**Directions for this task**:
Every line of the listing must be repeated exactly.

**Given material**:
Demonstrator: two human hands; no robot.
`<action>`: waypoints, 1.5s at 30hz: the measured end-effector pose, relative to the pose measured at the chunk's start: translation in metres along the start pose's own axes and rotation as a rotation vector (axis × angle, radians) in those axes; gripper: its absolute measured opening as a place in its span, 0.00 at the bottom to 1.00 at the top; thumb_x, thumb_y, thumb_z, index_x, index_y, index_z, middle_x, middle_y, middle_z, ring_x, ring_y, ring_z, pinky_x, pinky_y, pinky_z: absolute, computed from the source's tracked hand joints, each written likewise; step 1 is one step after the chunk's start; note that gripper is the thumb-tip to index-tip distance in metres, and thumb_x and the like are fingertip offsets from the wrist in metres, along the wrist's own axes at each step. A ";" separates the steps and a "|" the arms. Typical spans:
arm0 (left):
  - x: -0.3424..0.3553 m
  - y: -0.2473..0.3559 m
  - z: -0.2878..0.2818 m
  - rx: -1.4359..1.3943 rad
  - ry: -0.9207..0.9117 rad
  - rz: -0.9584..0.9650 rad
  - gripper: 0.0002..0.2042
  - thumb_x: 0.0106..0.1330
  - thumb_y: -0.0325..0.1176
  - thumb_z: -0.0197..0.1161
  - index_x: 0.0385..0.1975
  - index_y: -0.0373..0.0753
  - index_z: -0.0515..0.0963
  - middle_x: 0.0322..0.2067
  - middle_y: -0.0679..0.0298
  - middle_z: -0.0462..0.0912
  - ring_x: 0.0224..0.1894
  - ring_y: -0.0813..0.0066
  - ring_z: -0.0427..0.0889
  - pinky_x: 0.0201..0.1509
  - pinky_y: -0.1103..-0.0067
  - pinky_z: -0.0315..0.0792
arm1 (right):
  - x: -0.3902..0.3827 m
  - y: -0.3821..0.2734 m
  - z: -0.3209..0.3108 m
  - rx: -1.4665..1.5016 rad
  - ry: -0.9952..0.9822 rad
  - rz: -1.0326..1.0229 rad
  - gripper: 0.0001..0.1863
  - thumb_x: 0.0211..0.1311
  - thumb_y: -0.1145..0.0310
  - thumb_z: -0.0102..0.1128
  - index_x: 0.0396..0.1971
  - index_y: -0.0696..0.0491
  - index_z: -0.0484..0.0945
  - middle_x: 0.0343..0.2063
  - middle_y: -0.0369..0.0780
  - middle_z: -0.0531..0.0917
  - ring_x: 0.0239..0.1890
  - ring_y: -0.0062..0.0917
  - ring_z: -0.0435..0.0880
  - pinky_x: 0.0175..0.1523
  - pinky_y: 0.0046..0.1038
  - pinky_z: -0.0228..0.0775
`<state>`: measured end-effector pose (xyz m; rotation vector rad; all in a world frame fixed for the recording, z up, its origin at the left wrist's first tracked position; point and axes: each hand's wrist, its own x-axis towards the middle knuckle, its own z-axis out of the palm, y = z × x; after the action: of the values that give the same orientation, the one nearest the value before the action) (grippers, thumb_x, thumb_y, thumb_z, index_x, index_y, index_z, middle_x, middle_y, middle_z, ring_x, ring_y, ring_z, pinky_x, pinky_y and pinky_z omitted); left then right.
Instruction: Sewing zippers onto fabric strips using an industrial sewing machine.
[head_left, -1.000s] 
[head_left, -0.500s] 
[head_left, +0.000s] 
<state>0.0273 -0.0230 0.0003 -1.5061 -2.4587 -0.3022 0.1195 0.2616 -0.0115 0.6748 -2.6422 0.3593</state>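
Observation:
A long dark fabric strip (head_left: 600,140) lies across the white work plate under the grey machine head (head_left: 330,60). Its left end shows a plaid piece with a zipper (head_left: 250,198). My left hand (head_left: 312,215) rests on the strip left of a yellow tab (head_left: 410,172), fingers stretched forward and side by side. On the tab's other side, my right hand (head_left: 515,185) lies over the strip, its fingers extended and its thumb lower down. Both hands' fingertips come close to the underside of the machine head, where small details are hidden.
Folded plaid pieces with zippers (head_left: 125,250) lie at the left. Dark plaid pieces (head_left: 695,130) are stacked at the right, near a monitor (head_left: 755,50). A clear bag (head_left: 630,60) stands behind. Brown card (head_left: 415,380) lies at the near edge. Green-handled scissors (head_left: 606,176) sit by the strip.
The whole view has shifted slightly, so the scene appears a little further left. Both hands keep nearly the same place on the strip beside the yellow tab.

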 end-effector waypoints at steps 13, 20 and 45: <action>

**Expected answer**:
Demonstrator: two human hands; no robot.
`<action>`: waypoints, 1.5s at 30hz: the measured end-effector pose, relative to the pose measured at the chunk's start: translation in metres along the start pose's own axes and rotation as a rotation vector (axis × angle, radians) in those axes; gripper: its absolute measured opening as a place in its span, 0.00 at the bottom to 1.00 at the top; thumb_x, thumb_y, thumb_z, index_x, index_y, index_z, middle_x, middle_y, middle_z, ring_x, ring_y, ring_z, pinky_x, pinky_y, pinky_z: absolute, computed from the source's tracked hand joints, each written likewise; step 1 is one step after the chunk's start; note that gripper is the thumb-tip to index-tip distance in metres, and thumb_x and the like are fingertip offsets from the wrist in metres, along the wrist's own axes at each step. A ";" separates the steps and a "|" the arms. Typical spans:
arm0 (left):
  - x: -0.3424..0.3553 m
  - y: -0.2473..0.3559 m
  - z: -0.2878..0.2818 m
  - rx: -1.4359..1.3943 rad
  - ry: -0.9207..0.9117 rad
  - rz: -0.9584..0.9650 rad
  - gripper: 0.0002..0.2042
  - thumb_x: 0.0106..0.1330
  - thumb_y: -0.0325..0.1176
  - thumb_z: -0.0197..0.1161
  - index_x: 0.0385..0.1975
  - index_y: -0.0373..0.0753
  - index_z: -0.0515..0.0963
  - middle_x: 0.0322..0.2067
  - middle_y: -0.0679..0.0298
  - middle_z: -0.0462..0.0912
  - ring_x: 0.0224..0.1894
  - ring_y: -0.0813..0.0066
  - ring_z: -0.0427..0.0889
  - pinky_x: 0.0201..0.1509
  - pinky_y: -0.1103..-0.0067
  - pinky_z: -0.0315..0.0792
arm1 (right):
  - x: -0.3902..0.3827 m
  - y: -0.3821..0.2734 m
  - z: -0.3209..0.3108 m
  - rx: -1.4665..1.5016 rad
  - ry: -0.9952..0.9822 rad
  - rz: -1.0326..1.0229 rad
  - gripper: 0.0001..0.1863
  - thumb_x: 0.0211..0.1311
  - thumb_y: -0.1145..0.0310
  - thumb_z: -0.0102..0.1128
  - index_x: 0.0396..0.1971
  - index_y: -0.0696..0.0491
  - index_z: -0.0484..0.0945
  - middle_x: 0.0343..0.2063
  - middle_y: -0.0369..0.0780
  - middle_z: -0.0531..0.0917
  - ring_x: 0.0239..0.1890
  - ring_y: -0.0062..0.0917
  - ring_z: -0.0435..0.0880
  - pinky_x: 0.0175..0.1523
  - pinky_y: 0.0046..0.1038
  - pinky_z: -0.0228..0.0775
`<state>`: measured end-effector pose (xyz m; rotation vector rad; all in a world frame fixed for the recording, z up, its origin at the left wrist's first tracked position; point and axes: each hand's wrist, its own x-axis towards the middle knuckle, its own z-axis out of the palm, y = z × x; after the action: of the values that give the same orientation, the one nearest the value before the action) (grippers, thumb_x, thumb_y, thumb_z, index_x, index_y, index_z, middle_x, middle_y, middle_z, ring_x, ring_y, ring_z, pinky_x, pinky_y and pinky_z omitted); left then right.
Instruction: Sewing zippers onto fabric strips using an industrial sewing machine.
[head_left, -1.000s] 
[head_left, -0.500s] 
[head_left, +0.000s] 
<state>0.0273 -0.0230 0.0003 -1.5061 -2.4587 -0.3022 0.1195 0.2616 -0.0115 0.6748 -2.6422 0.3593</state>
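Observation:
A long dark fabric strip (head_left: 600,140) lies across the white work plate under the grey machine head (head_left: 330,60). Its left end shows a plaid piece with a zipper (head_left: 250,198). My left hand (head_left: 312,215) rests on the strip left of a yellow tab (head_left: 410,172), fingers stretched forward and side by side. On the tab's other side, my right hand (head_left: 515,185) lies over the strip, its fingers extended and its thumb lower down. Both hands' fingertips come close to the underside of the machine head, where small details are hidden.
Folded plaid pieces with zippers (head_left: 125,250) lie at the left. Dark plaid pieces (head_left: 695,130) are stacked at the right, near a monitor (head_left: 755,50). A clear bag (head_left: 630,60) stands behind. Brown card (head_left: 415,380) lies at the near edge. Green-handled scissors (head_left: 606,176) sit by the strip.
The whole view has shifted slightly, so the scene appears a little further left. Both hands keep nearly the same place on the strip beside the yellow tab.
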
 end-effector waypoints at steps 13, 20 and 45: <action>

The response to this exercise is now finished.